Viewing available schemas on Confluent Cloud

You can view available and used schemas, and infer the number of soft deleted schemas, from the Confluent Cloud web UI or from the CLI.

On the Confluent Cloud CLI, you can use ccloud schema-registry cluster describe to view the number of available schemas for the currently selected environment. For example:

$ ccloud schema-registry cluster describe
+----------------------+----------------------------------------------------+
| Name                 | account schema-registry                            |
| Cluster ID           | lsrc-g2p81                                         |
| Endpoint URL         | https://psrc-0xx5p.us-central1.gcp.confluent.cloud |
| Used Schemas         |                                                  7 |
| Available Schemas    |                                                993 |
| Global Compatibility | <Requires API Key>                                 |
| Mode                 | <Requires API Key>                                 |
| Service Provider     |                                                    |
+----------------------+----------------------------------------------------+

“Used Schemas” reports the total of active and soft deleted schemas. If you know the number of active schemas you have, you can infer the number of soft deleted schemas. If a schema is permanently deleted, the number of used schemas will decrease and available schemas will increase accordingly.

Looking under the hood at schema deletion, versioning, and compatibility

In reality, deleting a schema removes only the versioned instance(s) of the schema. The actual schema (with the hashed ID) does not go away. The canonical MD5 hash of the schema still exists in the system. This is why you can perform a lookup on a deleted schema in the rest API.
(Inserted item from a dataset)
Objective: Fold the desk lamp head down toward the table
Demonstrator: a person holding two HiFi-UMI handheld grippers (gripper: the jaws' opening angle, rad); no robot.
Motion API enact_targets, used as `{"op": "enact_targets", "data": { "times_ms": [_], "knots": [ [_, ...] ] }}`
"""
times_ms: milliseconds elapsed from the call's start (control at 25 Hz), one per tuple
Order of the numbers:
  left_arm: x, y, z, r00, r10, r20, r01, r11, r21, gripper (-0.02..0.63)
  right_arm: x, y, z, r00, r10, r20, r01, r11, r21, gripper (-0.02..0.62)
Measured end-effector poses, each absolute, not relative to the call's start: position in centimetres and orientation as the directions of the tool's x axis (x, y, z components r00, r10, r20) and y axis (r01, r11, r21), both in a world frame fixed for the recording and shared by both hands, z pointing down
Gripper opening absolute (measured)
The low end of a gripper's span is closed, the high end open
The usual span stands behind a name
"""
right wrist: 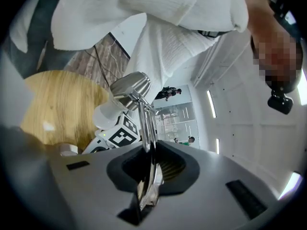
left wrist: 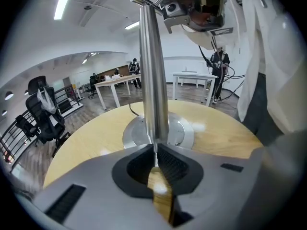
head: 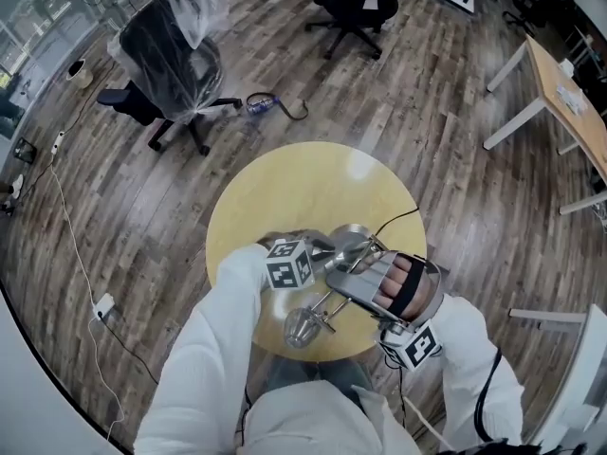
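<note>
A round yellow table [head: 285, 183] stood on a wood-plank floor [head: 142, 216], well apart from a plastic-draped office chair [head: 171, 60]. A person in white sleeves [head: 213, 349] leaned over the table and worked a steel lamp [left wrist: 153, 56]. The lamp stood upright on its round base [left wrist: 182, 133] near the middle of the tabletop, and a dark cable [head: 398, 218] trailed off toward the far edge. The left gripper [left wrist: 155, 146] was clenched on the lower end of the lamp's pole [left wrist: 154, 104], just above the base. The right gripper [right wrist: 148, 146] was clamped on the thin rods of the lamp's upper arm [right wrist: 147, 123]. In the right gripper view, that arm ran away from the jaws to the silver cone of the lamp head [right wrist: 129, 90]. From overhead, the head hung by the table's near edge, just beside the left gripper's marker cube [head: 289, 263].
</note>
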State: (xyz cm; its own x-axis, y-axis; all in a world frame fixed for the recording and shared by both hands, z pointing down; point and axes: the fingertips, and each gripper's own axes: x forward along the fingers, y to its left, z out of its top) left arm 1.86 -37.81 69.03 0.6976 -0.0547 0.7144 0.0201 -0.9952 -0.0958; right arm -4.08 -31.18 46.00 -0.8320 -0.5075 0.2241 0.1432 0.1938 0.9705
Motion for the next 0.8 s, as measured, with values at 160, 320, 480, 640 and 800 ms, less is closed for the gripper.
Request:
{"op": "enact_targets", "data": {
  "times_ms": [160, 320, 480, 640, 800],
  "knots": [
    [1.9, -37.9, 69.1, 0.686, -0.041, 0.726, 0.016, -0.997, -0.071, 0.026, -4.5, -31.0, 47.8, -0.834, -0.498, 0.237, 0.237, 0.066, 0.969, 0.043],
    [1.9, -38.0, 69.0, 0.686, -0.031, 0.727, -0.002, -0.999, -0.041, 0.028, -4.5, -31.0, 48.5, -0.840, -0.491, 0.231, 0.257, 0.017, 0.966, 0.043],
    [1.8, -38.3, 68.9, 0.695, -0.033, 0.718, -0.018, -0.999, -0.028, 0.028, -4.5, -31.2, 48.6, -0.843, -0.490, 0.223, 0.260, -0.009, 0.965, 0.043],
    [1.8, -38.1, 69.0, 0.687, -0.032, 0.726, -0.028, -0.999, -0.018, 0.028, -4.6, -31.0, 49.9, -0.834, -0.491, 0.251, 0.310, -0.042, 0.950, 0.044],
    [2.3, -38.1, 69.1, 0.669, -0.057, 0.741, -0.024, -0.998, -0.055, 0.034, -4.0, -31.0, 51.6, -0.821, -0.500, 0.274, 0.375, -0.112, 0.920, 0.049]
  ]
}}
If, on a subject that has three versions, you delete the third one but register again the same schema it will be registered under version 3 and the associated schema will have the same ID as before, because the hash matched the existing one.

When the Avro serializer serializes Avro data, it stores the ID (not the version, which is specific to the subject). If the version (in a subject) is deleted, the schema and its ID remain in Schema Registry so that the data and can still be deserialized using Schema Registry

This has implications for versioning and compatibility. Suppose, for a given subject, you have two schemas:

  • Schema ID: 23, version 1 with fields (a,b)
  • Schema ID: 45, version 2 with fields (a,b,c)

If you delete version 2, version 1 becomes the latest version.

If the compatibility level is BACKWARD, the next schema that is registered to the subject need only be backward compatible with version 1, not version 2.